I depistaggi del Cairo nel caso Regeni. Conclusioni che il procuratore reggente Michele Prestipino e il sostituto Sergio Colaiocco declinano, per oltre due ore, con il rigore dei fatti raccolti. Un’indagine che non ha precedenti per contesto, interlocutori, impiego di capacità investigative (Sco della Polizia e Ros dei Carabinieri). E molto semplice da riassumere: quello di Giulio fu un sequestro e un omicidio di Stato. Perché concepito e messo in atto da almeno cinque ufficiali della National Security Agency, il Servizio segreto civile del regime egiziano.
E perché almeno quattro sono i depistaggi con cui la stessa Nsa ha tentato di coprire le proprie responsabilità. A cominciare dall’autopsia del corpo di Giulio (le cui conclusioni, “morte per emorragia cerebrale”, dovevano accreditare un incidente stradale mai avvenuto).
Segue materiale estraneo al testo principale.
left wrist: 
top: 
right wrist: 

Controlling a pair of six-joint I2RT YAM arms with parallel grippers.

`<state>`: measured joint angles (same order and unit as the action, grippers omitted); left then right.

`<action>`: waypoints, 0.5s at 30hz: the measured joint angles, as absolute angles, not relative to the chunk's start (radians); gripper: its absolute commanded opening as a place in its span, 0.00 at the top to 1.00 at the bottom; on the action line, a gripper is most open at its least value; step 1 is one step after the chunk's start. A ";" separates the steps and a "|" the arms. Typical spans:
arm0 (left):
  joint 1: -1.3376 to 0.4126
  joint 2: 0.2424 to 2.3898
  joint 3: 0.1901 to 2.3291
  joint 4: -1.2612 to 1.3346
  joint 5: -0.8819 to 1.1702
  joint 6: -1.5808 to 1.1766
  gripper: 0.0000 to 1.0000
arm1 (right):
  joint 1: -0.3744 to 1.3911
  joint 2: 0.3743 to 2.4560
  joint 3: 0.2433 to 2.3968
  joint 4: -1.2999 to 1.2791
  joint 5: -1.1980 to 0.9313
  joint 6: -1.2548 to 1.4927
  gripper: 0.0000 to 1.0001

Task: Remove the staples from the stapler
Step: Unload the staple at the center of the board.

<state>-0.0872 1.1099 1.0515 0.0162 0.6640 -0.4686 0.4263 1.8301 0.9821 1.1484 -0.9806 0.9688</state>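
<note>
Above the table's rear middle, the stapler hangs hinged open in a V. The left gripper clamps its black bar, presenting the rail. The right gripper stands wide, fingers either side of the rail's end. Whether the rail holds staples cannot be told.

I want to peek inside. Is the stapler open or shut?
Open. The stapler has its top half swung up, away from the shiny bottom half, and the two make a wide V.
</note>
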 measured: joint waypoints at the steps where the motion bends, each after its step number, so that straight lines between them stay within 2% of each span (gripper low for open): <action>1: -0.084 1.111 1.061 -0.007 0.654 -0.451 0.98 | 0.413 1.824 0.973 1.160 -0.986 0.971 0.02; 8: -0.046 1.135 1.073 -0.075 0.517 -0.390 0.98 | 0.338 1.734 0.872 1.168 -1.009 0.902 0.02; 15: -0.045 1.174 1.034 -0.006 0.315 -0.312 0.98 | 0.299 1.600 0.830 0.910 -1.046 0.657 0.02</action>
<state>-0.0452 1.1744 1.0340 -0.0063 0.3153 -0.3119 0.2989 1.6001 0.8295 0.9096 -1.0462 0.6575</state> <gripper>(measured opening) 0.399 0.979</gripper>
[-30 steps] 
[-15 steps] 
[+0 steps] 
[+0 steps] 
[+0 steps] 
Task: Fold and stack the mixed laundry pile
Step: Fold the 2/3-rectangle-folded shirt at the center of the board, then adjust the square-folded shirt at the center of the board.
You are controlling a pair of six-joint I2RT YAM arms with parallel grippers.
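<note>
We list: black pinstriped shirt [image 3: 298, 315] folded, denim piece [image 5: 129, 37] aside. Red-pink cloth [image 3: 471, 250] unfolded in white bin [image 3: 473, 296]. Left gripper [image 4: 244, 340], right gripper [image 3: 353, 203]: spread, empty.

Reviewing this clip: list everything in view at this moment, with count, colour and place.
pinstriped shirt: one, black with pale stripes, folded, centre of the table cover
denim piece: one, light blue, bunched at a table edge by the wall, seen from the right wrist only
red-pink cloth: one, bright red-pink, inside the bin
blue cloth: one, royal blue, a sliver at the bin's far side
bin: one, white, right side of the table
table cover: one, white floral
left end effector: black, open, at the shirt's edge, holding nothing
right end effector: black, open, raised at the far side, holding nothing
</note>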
Per proseguire poi con il ritrovamento del cadavere denudato (utile a sostenere la pista del movente sessuale), con la testimonianza di un ingegnere egiziano che voleva la morte di Giulio esito di una lite avuta al Cairo. Fino alla cruenta messa in scena che, il 24 marzo 2016, doveva accollare la responsabilità a una banda di rapinatori. Uomini che altro non erano che innocenti fucilati a freddo dalla Nsa per simulare un conflitto a fuoco.
E tuttavia la mattina di San Macuto non è stata una semplice ricognizione del noto. Al contrario. E non tanto per l’emersione di nuovi dettagli che hanno svelato come all’elenco di chi tradì Giulio nei suoi ultimi mesi di vita si aggiunga anche quello dell’amica di cui più si fidava in Egitto. Noura, studentessa conosciuta a Cambridge. Delatrice dei suoi spostamenti e incontri. Riferiva a un operatore turistico del Cairo, tale Rami, che, a sua volta, le girava al maggiore Sharif della Nsa). Ma perché con la testimonianza dei procuratori Prestipino e Colaiocco cade ora, definitivamente, ogni ulteriore alibi per Parlamento e governo.
Nessuno potrà più pensare di guadagnare tempo rispetto alle decisioni da assumere con il Cairo. A maggior ragione dopo che Colaiocco ha spiegato come la già difficilissima cooperazione giudiziaria con la magistratura egiziana si sia interrotta a novembre dello scorso anno. Quando “la Procura del Cairo, pur di fronte a circostanze indizianti univoche nei confronti dei cinque ufficiali della Nsa, ha ritenuto che queste non fossero sufficienti a sottoscrivere un comunicato congiunto che desse conto di come l’indagine aveva ormai circoscritto il perimetro delle responsabilità”. Da quel novembre di un anno fa, nulla infatti è più accaduto.